Discovery WT1190F entering the atmosphere over Sri Lanka, viewed by the airborne observation team Mount Lemmon Survey (G96), Mount Lemmon Survey (G96), Catalina Sky Survey (703) 2009/10/26 2013/02/18 2013/11/29 2015/10/03 Distant artificial satellite (before Jun 2009 to 13 November 2015) Epoch 2015-Oct-03 (JD 2457298.5) 21,222 km (13,187 mi) (0.055 LD, 3.33 ER) 655,374 km (407,231 mi) (1.704 LD, 102.75 ER) 338,298 km (210,209 mi) (0.880 LD, 53.04 ER) 0.937269 22.66 days 1.1 km/s @ 0.00226AU 6.191° 3.197° 311.556° 2015/10/02 14:39:00 314.044° Earth 0.7 to 2 meters (2 to 7 ft) 250 to 2,000 kilograms (550 to 4,400 lb) ~100 kg/m3 (6 lb/cu ft)[2] 0.75 seconds[3] >0.1 ~16–23 31.3

WT1190F (9U01FF6, UDA34A3, or UW8551D) was a small temporary satellite of Earth that impacted Earth on 13 November 2015 at 06:18:34.3 (±1.3 seconds) UTC.[4] It is thought to have been space debris from the trans-lunar injection stage of the 1998 Lunar Prospector mission,[5][6] It was first discovered on 18 February 2013 by the Catalina Sky Survey.[2][7] It was then lost, and reacquired on 29 November 2013. It was again discovered on 3 October 2015, and the object was soon identified to be the same as the two objects previously sighted by the team, who have been sharing their data through the International Astronomical Union's Minor Planet Center (MPC).[8] An early orbit calculation showed that it was orbiting Earth in an extremely elliptical orbit, taking it from within the geosynchronous satellite ring to nearly twice the distance of the Moon.[1] It was also probably the same object as 9U01FF6, another object on a similar orbit discovered on 26 October 2009.

WT1190F had been orbiting Earth as a temporary satellite since mid 2009 (named as UWAIS), if not longer. While it has not been positively identified with any known artificial satellites, its estimated density of 0.1 g/cm³ was much lower than would be expected of a natural object as even water has a density of 1 g/cm³. Hence, European Space Agency astronomers have concluded that the object was likely a fuel tank of some sort.[2][7]

After more observations, astronomers determined that the object would impact the Earth on 13 November 2015 at 06:18 UTC (11:48 local time),[4] south of Sri Lanka.[2][7] Due to its small size, it was expected that most or all of the object would burn up in the atmosphere before impacting, but would be visible as a bright daytime fireball if the sky was not badly overcast.[2][7]
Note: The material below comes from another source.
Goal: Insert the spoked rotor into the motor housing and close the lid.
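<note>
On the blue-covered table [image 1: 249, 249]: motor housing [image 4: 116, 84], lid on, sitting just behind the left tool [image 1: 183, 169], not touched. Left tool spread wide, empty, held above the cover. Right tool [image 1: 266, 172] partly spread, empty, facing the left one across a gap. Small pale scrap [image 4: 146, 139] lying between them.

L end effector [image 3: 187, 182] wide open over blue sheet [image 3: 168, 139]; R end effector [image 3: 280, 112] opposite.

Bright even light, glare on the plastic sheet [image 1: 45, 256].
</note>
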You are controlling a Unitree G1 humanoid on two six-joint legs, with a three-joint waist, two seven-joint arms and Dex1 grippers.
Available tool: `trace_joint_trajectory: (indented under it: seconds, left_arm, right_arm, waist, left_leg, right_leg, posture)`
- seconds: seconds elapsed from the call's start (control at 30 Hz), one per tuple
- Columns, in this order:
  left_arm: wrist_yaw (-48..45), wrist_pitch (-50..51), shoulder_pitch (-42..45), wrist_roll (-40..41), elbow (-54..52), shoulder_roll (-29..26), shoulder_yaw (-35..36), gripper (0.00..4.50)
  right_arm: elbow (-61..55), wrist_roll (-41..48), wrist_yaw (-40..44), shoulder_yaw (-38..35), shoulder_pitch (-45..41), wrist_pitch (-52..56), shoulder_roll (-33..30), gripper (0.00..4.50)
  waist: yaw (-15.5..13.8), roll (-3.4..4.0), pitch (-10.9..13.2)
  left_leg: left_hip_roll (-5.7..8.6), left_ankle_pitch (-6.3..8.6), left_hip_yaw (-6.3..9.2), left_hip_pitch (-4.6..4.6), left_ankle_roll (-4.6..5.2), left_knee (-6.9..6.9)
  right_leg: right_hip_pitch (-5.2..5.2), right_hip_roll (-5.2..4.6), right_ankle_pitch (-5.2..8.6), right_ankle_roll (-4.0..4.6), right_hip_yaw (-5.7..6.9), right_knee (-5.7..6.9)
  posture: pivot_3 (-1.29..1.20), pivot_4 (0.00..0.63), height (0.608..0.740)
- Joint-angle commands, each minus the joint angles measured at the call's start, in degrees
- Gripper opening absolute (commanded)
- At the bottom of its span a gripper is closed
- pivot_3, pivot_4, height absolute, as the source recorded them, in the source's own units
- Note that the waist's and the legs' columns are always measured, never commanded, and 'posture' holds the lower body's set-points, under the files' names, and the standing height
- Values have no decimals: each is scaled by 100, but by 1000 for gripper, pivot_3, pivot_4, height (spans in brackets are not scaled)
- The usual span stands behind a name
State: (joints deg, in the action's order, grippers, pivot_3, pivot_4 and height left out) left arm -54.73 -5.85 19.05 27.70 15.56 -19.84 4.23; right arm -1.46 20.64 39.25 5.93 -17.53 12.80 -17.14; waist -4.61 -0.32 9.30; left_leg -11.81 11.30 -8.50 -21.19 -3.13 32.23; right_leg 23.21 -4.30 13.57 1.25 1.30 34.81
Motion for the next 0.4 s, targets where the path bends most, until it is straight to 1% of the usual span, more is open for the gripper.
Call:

A ground-based observational campaign was organized as a possible test for future collision events involving also natural bodies.[9]

## Observations

Bright object in the center is WT1190F as observed by the University of Hawaii 2.2-meter telescope.

WT1190F was first discovered by the Mount Lemmon Survey, a participant in the Catalina Sky Survey Near-Earth Object surveying program.[10] The object was identified with an apparent magnitude 19.5 on 18 February 2013, and given the temporary designation UDA34A3, but was lost soon after, with an observation arc of only 5 hours.[11] However, it was again seen by the same survey on 29 November 2013 and given the designation UW8551D and lost again, only being observed for 1 hour 35 minutes.[11]

Most recently, it was recovered on 3 October 2015 and given the designation WT1190F. Its orbit was soon calculated and found to be orbiting Earth, but not with the orbit of any known artificial satellite. The object's orbit was soon connected, allowing more observations to be made, and several precovery observations have been found of the object, dating back to June 2009.[12]

The type of orbit that WT1190F had was not stable long-term. An object in this type of orbit was likely to impact into Earth or the Moon, or acquire enough orbital speed to be ejected into orbit around the Sun.[13] It was not likely that it had been orbiting Earth for decades.[13] In 2011 the orbit had an eccentricity of 0.33 and perigee (closest approach to Earth) of 248,000 km (154,000 mi).[12] It passed about 22,000 km (14,000 mi) from the Moon on 24 May 2012.[14] By 2013 the eccentricity had increased to 0.70 and the perigee decreased to 105,000 km (65,000 mi).[11]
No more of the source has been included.